Também, nesta fase ocorriam calafrios, náuseas e vômitos, não sendo incomum a dor abdominal e a diarréia. Este quadro acompanhava-se de taquicardia, hipotensão arterial e seguia-se por choque cardio-circulatório.
Nesta fase da doença, além da hipoxemia, elevava-se o hematócrito e ocorria plaquetopenia além de elevação nos níveis de creatinina sérica.
Uma cronologia de sinais e sintomas principais da SPCVH, bem como alterações laboratoriais, é mostrada na Figura 2 (9).

Figura 2. Cronologia de sinais, sintomas e alterações laboratoriais observados nos 14 pacientes com SPCVH.
Os 14 pacientes com SPCVH ao exame radiológico de tórax apresentavam, nos primeiros quatro dias do início dos sintomas, infiltrado intersticial bilateral tênue e difuso sugerindo pneumonia atípica. Após 48 horas a pneumopatia agravava-se e mostrava-se ao exame radiológico, como hipotransparência extensa que se difundia por todos os campos pleuro-pulmonares. O exame radiológico de tórax dos pacientes com SPCVH mostrava-se típico e, portanto, de grande importância para o diagnóstico. Na Figura 2, a evolução radiológica da paciente CB mostra o padrão radiológico da pneumopatia que ocorre na SPCVH.
Acompanhavam o surgimento da febre e da dispnéia, ao nível do quarto dia de doença, imagens radiológicas de velamento pulmonar bilateral intersticial que iam se tornando mistos, com infiltração alveolar.
Concomitante com o agravamento da insuficiência respiratória, o velamento pulmonar misto tornava-se progressivamente confluente e mais denso acometendo praticamente todos os campos pulmonares. Nesta fase, medidas terapêuticas de oxigenação, como intubação e ventilação mecânica, eram tomadas. Após aproximadamente 3 dias, o quadro radiológico começava a mostrar sinais de melhora e esta remissão era progressiva. No caso de CB, 2 semanas após o aparecimento dos sintomas, a remissão dos velamentos foi quase completa mantendo-se no último exame, ainda, infiltrado reticular nas bases pulmonares.

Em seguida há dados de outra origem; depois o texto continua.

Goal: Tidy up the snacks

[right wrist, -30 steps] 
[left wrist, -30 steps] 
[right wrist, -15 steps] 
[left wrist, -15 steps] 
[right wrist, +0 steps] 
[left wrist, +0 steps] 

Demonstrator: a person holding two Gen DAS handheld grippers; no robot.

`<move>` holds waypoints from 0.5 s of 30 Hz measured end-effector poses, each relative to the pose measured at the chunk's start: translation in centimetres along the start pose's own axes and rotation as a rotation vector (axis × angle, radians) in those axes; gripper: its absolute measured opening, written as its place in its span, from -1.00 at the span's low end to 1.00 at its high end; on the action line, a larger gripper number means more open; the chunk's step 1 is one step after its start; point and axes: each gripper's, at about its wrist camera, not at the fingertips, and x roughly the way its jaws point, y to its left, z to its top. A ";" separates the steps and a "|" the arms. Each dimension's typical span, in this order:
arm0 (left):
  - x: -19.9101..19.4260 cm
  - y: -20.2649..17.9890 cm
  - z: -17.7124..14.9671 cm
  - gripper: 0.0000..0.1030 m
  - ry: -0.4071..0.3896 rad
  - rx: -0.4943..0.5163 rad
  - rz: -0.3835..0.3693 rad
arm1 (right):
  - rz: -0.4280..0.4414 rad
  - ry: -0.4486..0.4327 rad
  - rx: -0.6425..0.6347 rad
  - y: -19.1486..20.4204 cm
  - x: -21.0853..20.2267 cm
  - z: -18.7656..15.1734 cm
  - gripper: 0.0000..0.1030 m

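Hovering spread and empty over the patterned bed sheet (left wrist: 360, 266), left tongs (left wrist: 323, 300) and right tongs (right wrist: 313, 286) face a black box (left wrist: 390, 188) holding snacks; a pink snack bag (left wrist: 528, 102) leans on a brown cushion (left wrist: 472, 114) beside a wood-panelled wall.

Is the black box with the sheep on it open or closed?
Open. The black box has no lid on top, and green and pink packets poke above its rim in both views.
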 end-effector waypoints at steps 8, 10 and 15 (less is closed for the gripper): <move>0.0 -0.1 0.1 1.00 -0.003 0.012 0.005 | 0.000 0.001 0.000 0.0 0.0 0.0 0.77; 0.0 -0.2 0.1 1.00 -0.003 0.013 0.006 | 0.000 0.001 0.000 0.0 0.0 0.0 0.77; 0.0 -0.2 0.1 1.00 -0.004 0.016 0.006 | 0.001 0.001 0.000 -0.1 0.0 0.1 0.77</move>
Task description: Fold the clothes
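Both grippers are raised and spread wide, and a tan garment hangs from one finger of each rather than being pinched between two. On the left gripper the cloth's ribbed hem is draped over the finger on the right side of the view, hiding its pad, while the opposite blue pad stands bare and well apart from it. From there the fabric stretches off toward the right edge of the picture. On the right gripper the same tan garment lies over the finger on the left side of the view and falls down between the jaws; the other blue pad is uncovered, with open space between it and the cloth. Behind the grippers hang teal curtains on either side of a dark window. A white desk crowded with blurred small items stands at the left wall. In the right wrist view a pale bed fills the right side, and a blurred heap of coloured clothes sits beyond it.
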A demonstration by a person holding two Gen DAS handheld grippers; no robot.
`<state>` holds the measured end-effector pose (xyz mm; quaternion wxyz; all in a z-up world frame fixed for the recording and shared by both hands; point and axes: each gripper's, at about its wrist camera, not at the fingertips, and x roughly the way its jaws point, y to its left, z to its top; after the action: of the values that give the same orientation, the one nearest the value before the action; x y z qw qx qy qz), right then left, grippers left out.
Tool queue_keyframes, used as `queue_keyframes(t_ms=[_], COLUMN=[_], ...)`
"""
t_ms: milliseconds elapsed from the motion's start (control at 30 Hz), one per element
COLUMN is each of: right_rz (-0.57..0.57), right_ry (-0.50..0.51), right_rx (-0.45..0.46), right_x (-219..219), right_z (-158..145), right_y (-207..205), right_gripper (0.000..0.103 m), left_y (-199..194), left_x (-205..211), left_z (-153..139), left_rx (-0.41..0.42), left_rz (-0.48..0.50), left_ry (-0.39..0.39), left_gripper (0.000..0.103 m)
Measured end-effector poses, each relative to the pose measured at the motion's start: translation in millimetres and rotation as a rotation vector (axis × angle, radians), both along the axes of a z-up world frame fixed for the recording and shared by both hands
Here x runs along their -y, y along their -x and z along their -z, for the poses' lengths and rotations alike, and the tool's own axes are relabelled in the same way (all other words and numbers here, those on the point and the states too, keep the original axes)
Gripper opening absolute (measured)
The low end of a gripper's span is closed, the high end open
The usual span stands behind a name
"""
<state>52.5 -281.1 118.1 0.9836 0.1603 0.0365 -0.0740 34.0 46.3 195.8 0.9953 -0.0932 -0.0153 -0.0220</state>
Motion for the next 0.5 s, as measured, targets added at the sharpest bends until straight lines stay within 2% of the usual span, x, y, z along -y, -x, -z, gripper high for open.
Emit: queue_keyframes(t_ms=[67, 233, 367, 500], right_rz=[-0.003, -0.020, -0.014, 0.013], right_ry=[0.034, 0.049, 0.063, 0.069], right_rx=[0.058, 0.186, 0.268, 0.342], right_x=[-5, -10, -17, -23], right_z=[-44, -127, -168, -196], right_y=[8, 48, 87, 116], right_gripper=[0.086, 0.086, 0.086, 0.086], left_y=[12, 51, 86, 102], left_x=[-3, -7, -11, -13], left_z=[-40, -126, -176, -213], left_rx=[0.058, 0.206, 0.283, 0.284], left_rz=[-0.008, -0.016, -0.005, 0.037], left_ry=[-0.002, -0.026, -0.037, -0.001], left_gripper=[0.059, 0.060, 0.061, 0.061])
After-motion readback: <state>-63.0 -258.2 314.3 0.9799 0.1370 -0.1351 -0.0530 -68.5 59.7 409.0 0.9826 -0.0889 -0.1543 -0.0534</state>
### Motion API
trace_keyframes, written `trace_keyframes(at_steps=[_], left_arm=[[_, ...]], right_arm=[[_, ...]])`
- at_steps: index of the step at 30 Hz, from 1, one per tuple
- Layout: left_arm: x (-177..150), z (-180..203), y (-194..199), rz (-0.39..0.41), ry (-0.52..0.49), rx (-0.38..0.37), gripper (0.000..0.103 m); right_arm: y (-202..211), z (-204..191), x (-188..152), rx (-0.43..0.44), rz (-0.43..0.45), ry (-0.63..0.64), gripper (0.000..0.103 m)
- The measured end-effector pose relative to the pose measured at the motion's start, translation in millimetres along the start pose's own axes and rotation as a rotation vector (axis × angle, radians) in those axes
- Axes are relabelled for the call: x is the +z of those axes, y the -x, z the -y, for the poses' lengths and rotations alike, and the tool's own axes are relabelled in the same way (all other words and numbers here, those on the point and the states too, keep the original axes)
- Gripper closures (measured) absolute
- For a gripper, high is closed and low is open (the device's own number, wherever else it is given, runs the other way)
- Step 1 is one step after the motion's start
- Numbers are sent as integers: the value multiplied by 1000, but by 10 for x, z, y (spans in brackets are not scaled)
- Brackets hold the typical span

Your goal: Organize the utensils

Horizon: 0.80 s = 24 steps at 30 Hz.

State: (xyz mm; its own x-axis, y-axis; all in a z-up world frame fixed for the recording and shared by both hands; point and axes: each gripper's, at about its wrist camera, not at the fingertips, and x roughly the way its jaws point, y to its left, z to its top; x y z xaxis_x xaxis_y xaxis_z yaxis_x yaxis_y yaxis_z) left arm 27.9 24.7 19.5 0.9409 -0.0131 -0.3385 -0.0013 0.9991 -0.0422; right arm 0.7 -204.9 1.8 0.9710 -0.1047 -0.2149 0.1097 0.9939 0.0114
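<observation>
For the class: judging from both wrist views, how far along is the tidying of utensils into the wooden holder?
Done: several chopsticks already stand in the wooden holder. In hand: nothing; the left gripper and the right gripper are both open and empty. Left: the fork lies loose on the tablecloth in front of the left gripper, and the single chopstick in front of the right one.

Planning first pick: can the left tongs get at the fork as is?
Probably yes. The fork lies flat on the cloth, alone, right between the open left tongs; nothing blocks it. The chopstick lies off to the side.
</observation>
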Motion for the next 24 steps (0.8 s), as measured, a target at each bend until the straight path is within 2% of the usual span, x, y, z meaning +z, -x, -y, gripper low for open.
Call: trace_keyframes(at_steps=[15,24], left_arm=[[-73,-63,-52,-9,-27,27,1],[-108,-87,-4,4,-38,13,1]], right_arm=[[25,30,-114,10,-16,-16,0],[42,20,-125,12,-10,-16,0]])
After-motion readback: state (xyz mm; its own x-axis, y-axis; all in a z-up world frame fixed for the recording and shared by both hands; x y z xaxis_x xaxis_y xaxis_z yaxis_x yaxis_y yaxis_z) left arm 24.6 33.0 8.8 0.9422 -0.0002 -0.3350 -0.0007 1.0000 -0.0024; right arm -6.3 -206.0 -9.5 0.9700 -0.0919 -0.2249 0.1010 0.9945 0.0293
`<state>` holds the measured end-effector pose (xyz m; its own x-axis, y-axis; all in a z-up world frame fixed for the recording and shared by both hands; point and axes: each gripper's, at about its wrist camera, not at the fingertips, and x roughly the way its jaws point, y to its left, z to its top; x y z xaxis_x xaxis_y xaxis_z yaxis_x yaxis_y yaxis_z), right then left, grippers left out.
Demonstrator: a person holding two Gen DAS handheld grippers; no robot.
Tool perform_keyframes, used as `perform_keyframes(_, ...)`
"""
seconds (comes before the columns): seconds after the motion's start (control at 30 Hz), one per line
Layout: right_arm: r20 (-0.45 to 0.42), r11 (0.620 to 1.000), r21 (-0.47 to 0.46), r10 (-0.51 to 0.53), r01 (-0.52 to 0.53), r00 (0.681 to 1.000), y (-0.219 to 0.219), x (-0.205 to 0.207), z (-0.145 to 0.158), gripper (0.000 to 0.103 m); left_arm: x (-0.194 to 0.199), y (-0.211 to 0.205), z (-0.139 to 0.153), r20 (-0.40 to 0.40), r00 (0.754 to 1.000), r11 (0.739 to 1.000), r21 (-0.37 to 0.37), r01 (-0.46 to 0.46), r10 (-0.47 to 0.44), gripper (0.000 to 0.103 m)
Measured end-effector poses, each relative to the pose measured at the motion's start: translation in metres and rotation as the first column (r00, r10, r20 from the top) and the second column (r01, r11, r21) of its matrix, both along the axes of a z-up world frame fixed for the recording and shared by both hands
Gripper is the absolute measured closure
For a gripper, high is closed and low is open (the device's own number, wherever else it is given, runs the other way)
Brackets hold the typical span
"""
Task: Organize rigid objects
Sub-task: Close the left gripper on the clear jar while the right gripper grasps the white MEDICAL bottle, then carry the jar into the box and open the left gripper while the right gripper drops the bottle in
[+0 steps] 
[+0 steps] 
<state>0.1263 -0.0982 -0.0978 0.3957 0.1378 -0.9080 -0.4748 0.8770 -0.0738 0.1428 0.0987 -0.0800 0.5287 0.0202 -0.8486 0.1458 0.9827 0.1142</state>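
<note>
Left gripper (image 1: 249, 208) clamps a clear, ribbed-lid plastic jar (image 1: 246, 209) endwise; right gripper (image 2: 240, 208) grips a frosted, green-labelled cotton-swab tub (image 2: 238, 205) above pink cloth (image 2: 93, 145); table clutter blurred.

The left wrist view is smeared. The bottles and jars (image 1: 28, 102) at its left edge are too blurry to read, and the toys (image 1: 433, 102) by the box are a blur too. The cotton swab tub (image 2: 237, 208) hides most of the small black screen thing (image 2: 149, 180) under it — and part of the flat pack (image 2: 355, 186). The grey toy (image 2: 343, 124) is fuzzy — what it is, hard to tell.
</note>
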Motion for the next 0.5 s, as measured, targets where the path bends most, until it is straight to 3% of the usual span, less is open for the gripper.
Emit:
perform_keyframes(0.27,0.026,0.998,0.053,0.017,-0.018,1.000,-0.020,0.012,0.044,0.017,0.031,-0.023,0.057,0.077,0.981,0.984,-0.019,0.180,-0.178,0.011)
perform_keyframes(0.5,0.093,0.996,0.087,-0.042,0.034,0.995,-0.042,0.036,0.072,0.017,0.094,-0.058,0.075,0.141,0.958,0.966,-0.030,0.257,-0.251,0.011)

Figura 2 - Evolução radiológica da paciente CB com síndrome pulmonar e cardiovascular por Hantavirus : no exame de 20/6/99, observa-se velamento pulmonar de padrão misto, alveolar e intersticial, com áreas de confluência nas bases; no exame de 22/6/99, observa-se aumento em extensão e densidade dos velamentos que acometem completamente os pulmões; em 27/6/99, observa-se remissão progressiva dos infiltrados e que em 30/6/99 apresentam-se como reticulações apenas em bases pulmonares.
Com base na apresentação clínica da SPCVH observada nos 14 pacientes elaborou-se o organograma mostrado na Figura 2, com o qual propõe-se orientar o diagnóstico clínico de casos prováveis da doença, considerando fase da doença em que já existe acometimento pulmonar.
Pacientes previamente saudáveis apresentando tosse e dispnéia, mostrando à radiografia torácica hipotransparência bilateral alveolar ou mista e ao exame hematológico plaquetopenia (<130000/mm3) e hemoconcentração (hematócrito>55%) são casos prováveis de SPCVH. Deverão ser imediatamente internados e mantidos em local com acesso a recursos de terapia intensiva (10, 11).

Figura 2. Organograma para diagnóstico clínico de casos prováveis da SPCVH. HT = Hematócrito; Pl. = Contagem de plaquetas no sangue.
Fazem diagnóstico diferencial com a SPCVH as infecções virais, como a influenza, as pneumonias atípicas por micoplasma, legionelose, leptospirose, febre Q, tularemia, peste septicêmica, histoplasmose, dengue hemorrágico e nos pacientes imunocomprometidos a pneumonia por Pneumocystis carinii, e as infecções por citomegalovirus, Cryptococcus e Aspergillus (12). Em nosso meio, a pneumonia por Pneumocystis carinii como primeira manifestação da AIDS e o dengue hemorrágico em casos com derrame pleural mostram-se importantes doenças para o diagnóstico diferencial com SPCVH.